Entre fatalité, blues et musette


Cela fera quarante ans l'année prochaine qu'elle fut la «révélation 1978» du Printemps de Bourges après quoi Daniel Colling, qui créa ce festival, lui fit enregistrer son premier 33 tours. LE KIOSQUE décrochera le Grand Prix de l'Académie Charles Cros en 1980. Une douzaine de disques plus tard, et deux Grand Prix supplémentaires, Michèle Bernard a sorti un nouvel album en septembre 2016: TOUT' MANIÈRES... Vêtue sur la pochette d'une veste en forme d'accordéon, son instrument fétiche (comme le piano pour Véronique Sanson ou la guitare pour Carla Bruni, bien), la Lyonnaise propose comme à son habitude une moisson d'airs forains au fil desquels elle croque, avec une fausse naïveté, mais une vraie colère, les petites choses de la vie pour en dénoncer ses travers – ou pour glorifier sa beauté.

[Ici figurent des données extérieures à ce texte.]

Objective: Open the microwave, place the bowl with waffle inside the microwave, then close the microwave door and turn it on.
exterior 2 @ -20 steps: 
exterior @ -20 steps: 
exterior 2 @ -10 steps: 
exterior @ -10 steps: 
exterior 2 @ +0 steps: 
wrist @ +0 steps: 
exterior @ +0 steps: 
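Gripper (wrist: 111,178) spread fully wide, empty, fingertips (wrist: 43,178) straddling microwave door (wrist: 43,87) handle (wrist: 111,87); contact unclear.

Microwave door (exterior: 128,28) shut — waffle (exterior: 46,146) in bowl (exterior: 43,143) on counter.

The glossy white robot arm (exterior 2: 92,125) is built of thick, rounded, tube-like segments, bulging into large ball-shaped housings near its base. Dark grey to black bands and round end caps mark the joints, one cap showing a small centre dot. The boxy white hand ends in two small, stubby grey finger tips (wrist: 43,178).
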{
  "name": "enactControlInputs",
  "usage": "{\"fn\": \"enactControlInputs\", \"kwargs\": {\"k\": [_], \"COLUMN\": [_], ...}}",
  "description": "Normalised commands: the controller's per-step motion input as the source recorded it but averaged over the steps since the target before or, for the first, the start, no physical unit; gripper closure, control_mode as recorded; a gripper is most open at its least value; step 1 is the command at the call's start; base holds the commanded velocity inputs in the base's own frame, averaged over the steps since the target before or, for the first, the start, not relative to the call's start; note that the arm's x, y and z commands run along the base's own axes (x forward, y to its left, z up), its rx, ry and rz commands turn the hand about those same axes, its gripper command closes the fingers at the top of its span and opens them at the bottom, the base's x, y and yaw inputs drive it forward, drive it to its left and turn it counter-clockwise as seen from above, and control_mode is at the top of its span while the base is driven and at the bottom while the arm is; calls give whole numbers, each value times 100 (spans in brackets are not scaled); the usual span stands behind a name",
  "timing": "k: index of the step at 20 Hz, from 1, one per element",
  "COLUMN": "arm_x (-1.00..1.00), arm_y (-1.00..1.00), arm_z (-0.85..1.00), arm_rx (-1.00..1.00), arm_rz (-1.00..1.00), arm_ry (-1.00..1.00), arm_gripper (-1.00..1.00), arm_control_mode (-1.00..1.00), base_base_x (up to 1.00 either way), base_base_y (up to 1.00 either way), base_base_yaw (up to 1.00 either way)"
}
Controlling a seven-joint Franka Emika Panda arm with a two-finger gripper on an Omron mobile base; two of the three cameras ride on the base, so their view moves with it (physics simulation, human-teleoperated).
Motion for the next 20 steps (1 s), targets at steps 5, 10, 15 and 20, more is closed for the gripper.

L'amour de son prochain (Tout' manières), celui de la planète (Rivière), les amis disparus (Montée des Anges), la vacuité pathétique d'Internet quand il s'agit d'effleurer le malheur du doigt (Je clique), l'uniformisation des identités culturelles et le désengagement (Tu t'rappelles “Les petites boites”) – bel hommage à Graeme Allwright. Anne Sylvestre, dont on pourrait dire que Michèle est une sœur, lui donne également la réplique dans Madame Anne sur leur métier de chanteuse («Des fois j'en peux plus, j'en ai ma claque / De trainer mon biniou / Qu'est lourd comme un sac de cailloux…»). Mais un titre se démarque, Savons d'Alep (Pavane pour une Syrie défunte), qui synthétise l'art de Michèle Bernard, tellement plus musical qu'il n'y paraît sur des mots toujours choisis: «Savons d'Alep / Peau douce des hammams / Petits pavés séché dans ma main qui se serre / Laveras-tu ma honte et ma pauvre colère / La feras-tu s'enfuir avec l'eau de mon bain ?» TOUT' MANIÈRES... sonne le retour discographique d'une magnifique chanteuse française.